Issue 12, 2019

Atomic interface effect of a single atom copper catalyst for enhanced oxygen reduction reactions

Abstract

The regulation of catalytic activity in the oxygen reduction reaction (ORR) is significant to the development of metal–air batteries and other oxygen involving energy conversion devices. Herein, we propose an atomic interface strategy to construct a single atom copper catalyst (denoted as Cu-SA/SNC) which exhibits enhanced ORR activity with a half-wave potential of 0.893 V vs. RHE in alkaline media.

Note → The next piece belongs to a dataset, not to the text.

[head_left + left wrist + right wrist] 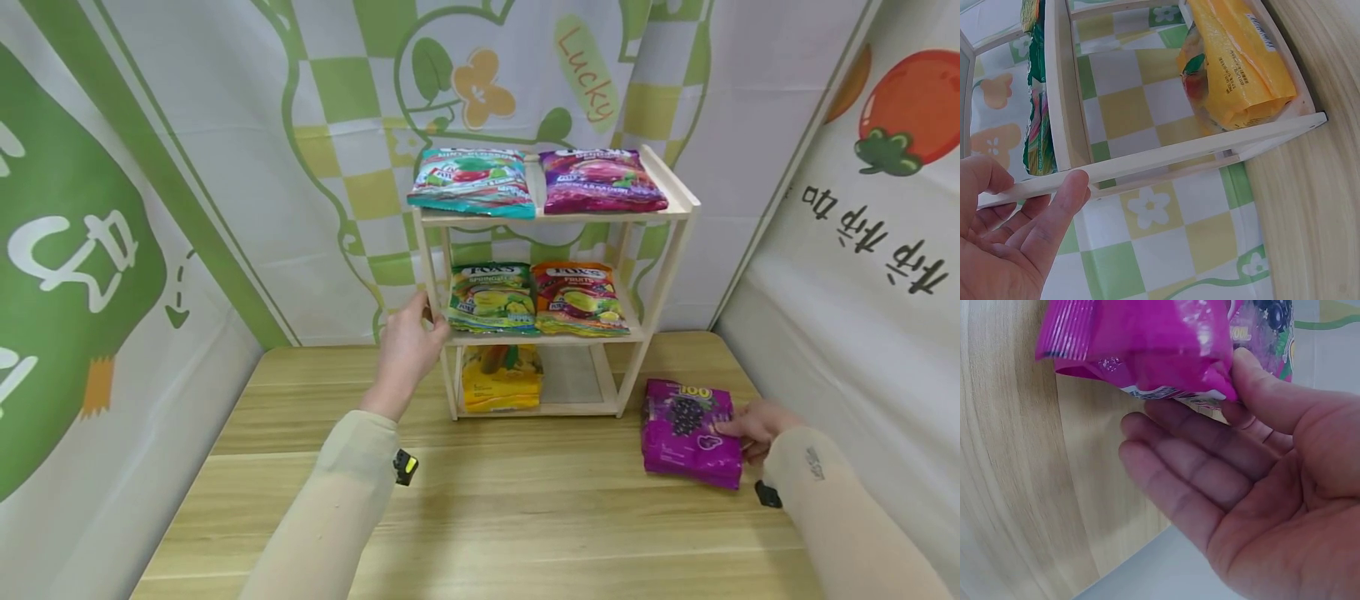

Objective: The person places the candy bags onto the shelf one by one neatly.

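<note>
A small wooden shelf rack (pixel 637 332) with three levels stands on the table. My left hand (pixel 408 346) grips its left front post (pixel 1116 164), thumb on one side and fingers on the other. At the right, my right hand (pixel 761 427) pinches the edge of a purple candy bag (pixel 692 433) with a grape picture; in the right wrist view the thumb lies over the bag and the fingers reach beneath it. A yellow candy bag (pixel 502 379) sits at the left of the bottom level, beside a bare stretch of that level.
On the middle level are a green candy bag (pixel 492 298) and an orange-red candy bag (pixel 579 298). A teal candy bag (pixel 474 182) and a purple-pink candy bag (pixel 602 181) lie on top. Printed cloth walls (pixel 817 275) enclose the wooden table (pixel 525 517) behind and on both sides.
</note>
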### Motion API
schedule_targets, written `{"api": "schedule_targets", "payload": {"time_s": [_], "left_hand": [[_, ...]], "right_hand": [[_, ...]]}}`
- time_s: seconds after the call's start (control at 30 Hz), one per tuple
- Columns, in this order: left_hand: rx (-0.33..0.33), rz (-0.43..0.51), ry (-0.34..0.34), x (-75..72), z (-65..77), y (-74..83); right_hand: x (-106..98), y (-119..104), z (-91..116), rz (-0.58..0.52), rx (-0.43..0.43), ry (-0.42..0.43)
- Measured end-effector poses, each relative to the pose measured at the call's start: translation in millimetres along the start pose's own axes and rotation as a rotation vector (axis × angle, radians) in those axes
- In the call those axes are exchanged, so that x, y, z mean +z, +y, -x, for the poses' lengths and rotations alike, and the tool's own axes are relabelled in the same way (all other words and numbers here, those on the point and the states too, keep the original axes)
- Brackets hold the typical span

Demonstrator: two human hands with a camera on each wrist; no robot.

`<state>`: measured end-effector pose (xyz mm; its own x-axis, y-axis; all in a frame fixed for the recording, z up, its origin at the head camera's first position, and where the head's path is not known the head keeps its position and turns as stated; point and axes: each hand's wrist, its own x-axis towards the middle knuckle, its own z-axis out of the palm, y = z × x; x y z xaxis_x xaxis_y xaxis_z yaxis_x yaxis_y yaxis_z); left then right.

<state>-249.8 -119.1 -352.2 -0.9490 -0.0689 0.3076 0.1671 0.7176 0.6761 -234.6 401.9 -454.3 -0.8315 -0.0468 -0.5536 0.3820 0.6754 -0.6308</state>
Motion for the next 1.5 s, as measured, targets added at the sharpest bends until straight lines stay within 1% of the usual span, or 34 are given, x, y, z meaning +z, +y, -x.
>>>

Moreover, synchrotron-radiation-based X-ray absorption fine structure (XAFS) investigations together with density functional theory (DFT) calculations reveal that the isolated bond-shrinking low-valence Cu (+1)–N4–C8S2 atomic interface moiety serves as an active site during the ORR process, and the synergistic mechanism between the Cu species and the carbon matrix at the atomic interface plays a critical role in boosting the ORR efficiency, by adjusting the reaction free energy of intermediate adsorption. This atomic interface concept may provide an alternative methodology for the rational design of advanced oxygen electrode materials and new probability to improve their catalytic performance.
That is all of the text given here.